> **What is expected**:
Somewhere below is a line with "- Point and" and, later, a line with "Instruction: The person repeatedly"; repeat those two lines and all the lines between them, exactly as they are.

Excerpts from a dataset:
++++++++++

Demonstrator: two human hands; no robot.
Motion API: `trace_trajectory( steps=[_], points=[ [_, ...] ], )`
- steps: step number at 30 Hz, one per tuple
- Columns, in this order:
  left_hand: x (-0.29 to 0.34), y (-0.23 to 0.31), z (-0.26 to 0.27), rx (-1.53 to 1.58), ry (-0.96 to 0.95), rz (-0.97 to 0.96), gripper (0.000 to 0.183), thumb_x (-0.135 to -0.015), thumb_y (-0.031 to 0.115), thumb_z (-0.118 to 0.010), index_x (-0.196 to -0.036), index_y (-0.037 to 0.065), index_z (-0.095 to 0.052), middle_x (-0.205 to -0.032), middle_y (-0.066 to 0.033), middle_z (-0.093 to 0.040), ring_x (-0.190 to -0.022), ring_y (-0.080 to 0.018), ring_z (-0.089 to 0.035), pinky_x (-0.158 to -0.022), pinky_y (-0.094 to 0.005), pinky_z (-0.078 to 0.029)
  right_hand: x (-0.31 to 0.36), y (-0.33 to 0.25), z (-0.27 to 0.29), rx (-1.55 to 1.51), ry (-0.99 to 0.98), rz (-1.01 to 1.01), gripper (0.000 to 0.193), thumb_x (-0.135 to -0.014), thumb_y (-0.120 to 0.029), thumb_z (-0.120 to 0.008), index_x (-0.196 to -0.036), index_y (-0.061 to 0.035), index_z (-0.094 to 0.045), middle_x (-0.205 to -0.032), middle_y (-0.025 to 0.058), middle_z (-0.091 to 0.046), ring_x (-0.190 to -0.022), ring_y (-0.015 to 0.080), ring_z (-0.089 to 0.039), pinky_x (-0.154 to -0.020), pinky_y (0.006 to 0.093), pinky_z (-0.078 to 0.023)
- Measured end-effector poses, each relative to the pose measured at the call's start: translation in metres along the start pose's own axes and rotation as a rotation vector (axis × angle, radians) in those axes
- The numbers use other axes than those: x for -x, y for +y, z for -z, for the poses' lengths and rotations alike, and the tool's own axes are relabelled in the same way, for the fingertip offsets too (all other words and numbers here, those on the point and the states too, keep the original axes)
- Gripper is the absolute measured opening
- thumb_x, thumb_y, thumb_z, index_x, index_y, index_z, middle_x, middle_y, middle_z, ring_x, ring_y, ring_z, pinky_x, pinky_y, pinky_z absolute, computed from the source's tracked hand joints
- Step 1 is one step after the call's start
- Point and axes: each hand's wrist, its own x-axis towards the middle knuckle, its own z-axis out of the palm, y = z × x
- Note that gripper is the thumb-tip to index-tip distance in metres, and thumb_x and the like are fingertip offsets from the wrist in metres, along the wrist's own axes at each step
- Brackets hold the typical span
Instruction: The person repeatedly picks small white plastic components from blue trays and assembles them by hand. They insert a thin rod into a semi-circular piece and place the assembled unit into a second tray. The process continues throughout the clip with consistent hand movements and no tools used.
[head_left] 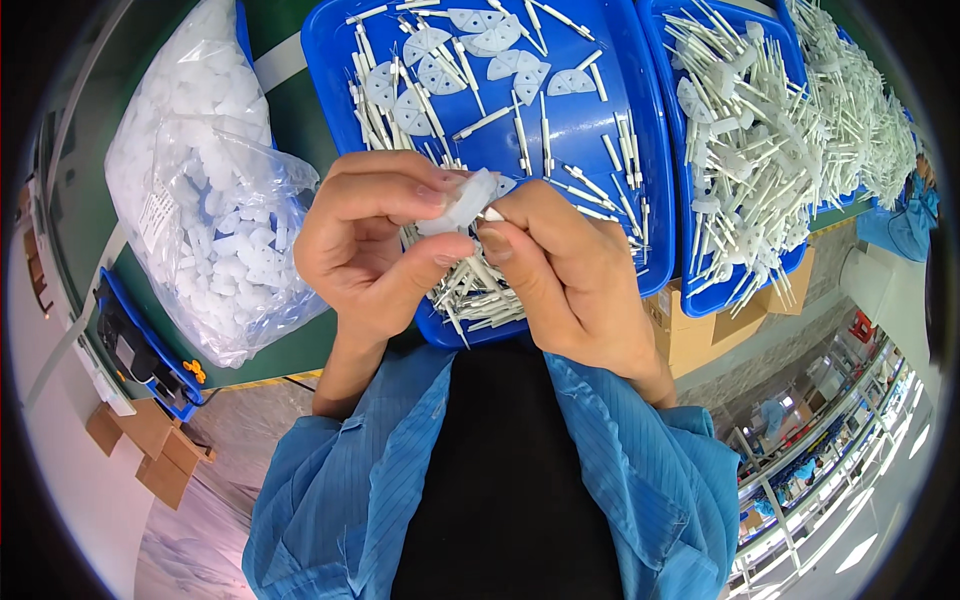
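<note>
My left hand (362, 240) pinches a translucent white plastic piece (462, 207) between thumb and fingers. From the other side, my right hand (585, 275) has its thumb and forefinger closed on a small white rod (492, 214), whose end meets the plastic piece. The fingers cover most of the rod. Both hands are raised over the near part of a blue tray (605, 105). Inside this tray lie loose white rods (545, 135) with thin wire-like ends, and several fan-shaped white pieces (515, 65) with small holes. More rods are heaped under my hands.
A see-through bag (200, 190) full of white plastic pieces stands on the green table at the left. To the right, another blue tray (690, 295) holds a tall heap of rods and fan pieces. Cardboard boxes (685, 335) sit below it. A blue bin (150, 345) hangs near the table's left edge.
</note>
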Motion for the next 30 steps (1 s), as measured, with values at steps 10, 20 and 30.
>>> trace_trajectory(
  steps=[10,20,30],
  points=[
    [-0.007,0.013,0.009,-0.03,-0.05,0.055,0.033,-0.077,0.0,-0.08,-0.102,-0.007,-0.06,-0.105,-0.0194,-0.06,-0.091,-0.0249,-0.067,-0.082,-0.0361,-0.059,-0.003,0.0,-0.008,-0.217,-0.029,-0.008,0.014,-0.098,-0.015,-0.059,-0.105,-0.0034,-0.058,-0.078,0.0138,-0.063,-0.056,0.0312,-0.064,-0.047,0.0374,-0.048],
    [-0.021,0.036,0.003,-0.284,-0.156,-0.179,0.028,-0.077,0.005,-0.081,-0.095,-0.009,-0.064,-0.094,-0.0209,-0.063,-0.077,-0.0289,-0.071,-0.07,-0.041,-0.064,0.0,0.002,-0.021,0.463,0.296,0.436,0.02,-0.085,-0.015,-0.071,-0.097,-0.0017,-0.063,-0.059,-0.0016,-0.053,-0.041,0.0121,-0.051,-0.041,0.0258,-0.04],
    [-0.032,0.041,0.001,-0.388,-0.324,-0.131,0.041,-0.067,0.011,-0.088,-0.099,-0.006,-0.069,-0.104,-0.0233,-0.066,-0.09,-0.0312,-0.072,-0.079,-0.0357,-0.061,0.005,0.035,-0.017,0.207,0.245,0.545,0.028,-0.074,-0.012,-0.078,-0.097,-0.0006,-0.067,-0.081,0.0085,-0.054,-0.066,0.0231,-0.051,-0.056,0.0358,-0.041]
  ],
)
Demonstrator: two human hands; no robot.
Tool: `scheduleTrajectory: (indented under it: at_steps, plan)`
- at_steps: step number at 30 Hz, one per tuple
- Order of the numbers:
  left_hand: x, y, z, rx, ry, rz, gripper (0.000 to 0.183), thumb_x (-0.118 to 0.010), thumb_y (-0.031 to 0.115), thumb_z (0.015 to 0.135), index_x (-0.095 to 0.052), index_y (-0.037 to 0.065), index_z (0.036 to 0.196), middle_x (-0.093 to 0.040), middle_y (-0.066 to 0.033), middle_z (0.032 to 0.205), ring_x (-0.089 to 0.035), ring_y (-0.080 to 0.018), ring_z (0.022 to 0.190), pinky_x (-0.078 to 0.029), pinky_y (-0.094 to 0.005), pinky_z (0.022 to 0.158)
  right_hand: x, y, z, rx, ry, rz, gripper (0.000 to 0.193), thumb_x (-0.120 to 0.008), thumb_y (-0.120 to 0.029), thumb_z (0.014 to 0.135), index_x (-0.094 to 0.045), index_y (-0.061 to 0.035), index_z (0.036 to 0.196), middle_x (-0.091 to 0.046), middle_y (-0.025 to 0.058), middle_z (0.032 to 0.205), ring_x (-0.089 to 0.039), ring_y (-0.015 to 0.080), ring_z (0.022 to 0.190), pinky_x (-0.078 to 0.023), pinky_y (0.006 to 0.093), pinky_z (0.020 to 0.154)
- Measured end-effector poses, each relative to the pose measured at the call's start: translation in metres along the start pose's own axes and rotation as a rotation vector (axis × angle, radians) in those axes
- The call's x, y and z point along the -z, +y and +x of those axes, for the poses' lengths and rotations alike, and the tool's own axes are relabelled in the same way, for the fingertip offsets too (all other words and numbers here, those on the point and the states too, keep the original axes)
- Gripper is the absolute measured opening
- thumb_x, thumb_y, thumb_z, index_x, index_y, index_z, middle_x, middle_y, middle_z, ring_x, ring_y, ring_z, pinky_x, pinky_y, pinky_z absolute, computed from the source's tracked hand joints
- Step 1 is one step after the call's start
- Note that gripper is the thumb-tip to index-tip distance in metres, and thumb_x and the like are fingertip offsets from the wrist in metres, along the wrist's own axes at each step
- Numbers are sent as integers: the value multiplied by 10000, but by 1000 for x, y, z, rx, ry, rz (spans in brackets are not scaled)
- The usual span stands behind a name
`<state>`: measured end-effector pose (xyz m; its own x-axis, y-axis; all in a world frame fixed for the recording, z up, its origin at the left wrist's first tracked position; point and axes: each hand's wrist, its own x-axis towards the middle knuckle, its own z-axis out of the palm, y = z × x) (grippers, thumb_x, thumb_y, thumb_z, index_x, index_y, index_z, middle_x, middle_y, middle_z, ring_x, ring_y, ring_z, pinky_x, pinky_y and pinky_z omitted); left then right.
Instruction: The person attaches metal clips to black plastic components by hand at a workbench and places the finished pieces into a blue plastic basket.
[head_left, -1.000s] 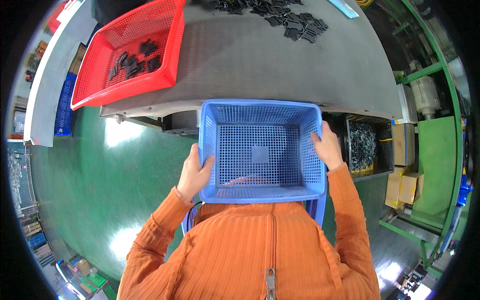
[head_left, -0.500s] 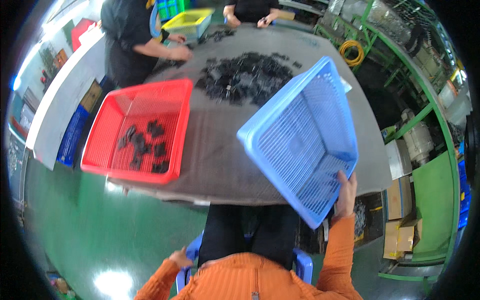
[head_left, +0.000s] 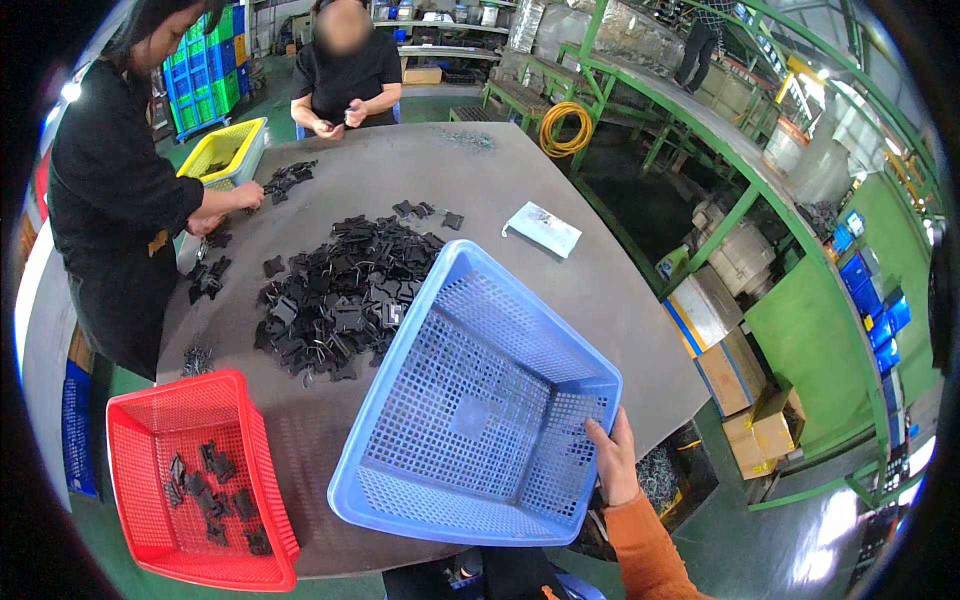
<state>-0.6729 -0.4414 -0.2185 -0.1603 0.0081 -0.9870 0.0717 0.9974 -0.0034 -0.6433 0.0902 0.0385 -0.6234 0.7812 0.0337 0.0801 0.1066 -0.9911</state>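
My right hand (head_left: 614, 456) grips the right end rim of a light blue plastic basket (head_left: 498, 318). The thumb lies inside the rim, and the other fingers are mostly hidden behind it. Nothing lies in the basket; it is tilted with its open side toward me, over the near part of the table. Whether it touches the tabletop, I cannot tell. A red basket (head_left: 190, 406) stands at the left near corner, holding several small black parts (head_left: 207, 495). Beyond the blue basket spreads a large pile of black parts (head_left: 330, 300), partly hidden by it. My left hand is out of view.
At the left edge of the grey table (head_left: 560, 310), a co-worker's hand (head_left: 245, 196) touches black parts beside a yellow basket (head_left: 222, 150). Another person (head_left: 347, 75) sits at the far side. A pale blue packet (head_left: 541, 230) lies at right. Cardboard boxes (head_left: 735, 370) stand beyond the right edge.
The view has lifted toward the far side. The blue basket has moved left, closer to the red one and in front of the pile. My left hand, earlier by the chair, has left the view.
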Motion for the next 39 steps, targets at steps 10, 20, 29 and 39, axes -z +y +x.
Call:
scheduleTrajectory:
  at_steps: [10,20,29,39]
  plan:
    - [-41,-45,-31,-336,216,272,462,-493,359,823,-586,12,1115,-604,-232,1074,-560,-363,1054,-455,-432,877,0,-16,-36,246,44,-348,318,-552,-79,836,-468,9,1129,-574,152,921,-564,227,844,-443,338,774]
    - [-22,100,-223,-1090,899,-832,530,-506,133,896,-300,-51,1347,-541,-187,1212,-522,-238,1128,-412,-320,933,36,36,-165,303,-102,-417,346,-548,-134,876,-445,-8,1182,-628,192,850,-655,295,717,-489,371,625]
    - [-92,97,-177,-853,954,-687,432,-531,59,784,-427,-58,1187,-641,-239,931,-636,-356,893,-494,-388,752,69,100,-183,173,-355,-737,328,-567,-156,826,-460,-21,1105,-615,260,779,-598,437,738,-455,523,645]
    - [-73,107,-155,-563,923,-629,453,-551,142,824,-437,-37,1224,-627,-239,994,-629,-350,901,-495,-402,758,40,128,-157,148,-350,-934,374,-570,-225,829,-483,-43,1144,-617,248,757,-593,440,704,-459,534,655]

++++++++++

> **Solution to this problem**:
- Point and axes: each hand's wrist, its own x-axis towards the middle knuckle, its own z-axis out of the palm, y = z × x
- Note that gripper is the thumb-tip to index-tip distance in metres, and thumb_x and the like are fingertip offsets from the wrist in metres, along the wrist's own axes at each step
- Brackets hold the typical span
Instruction: The person repeatedly picks small white plastic components from blue trays and assembles them by hand. They insert a thin rod into a semi-circular piece and place the assembled unit into a second tray. The process continues throughout the clip with consistent hand movements and no tools used.

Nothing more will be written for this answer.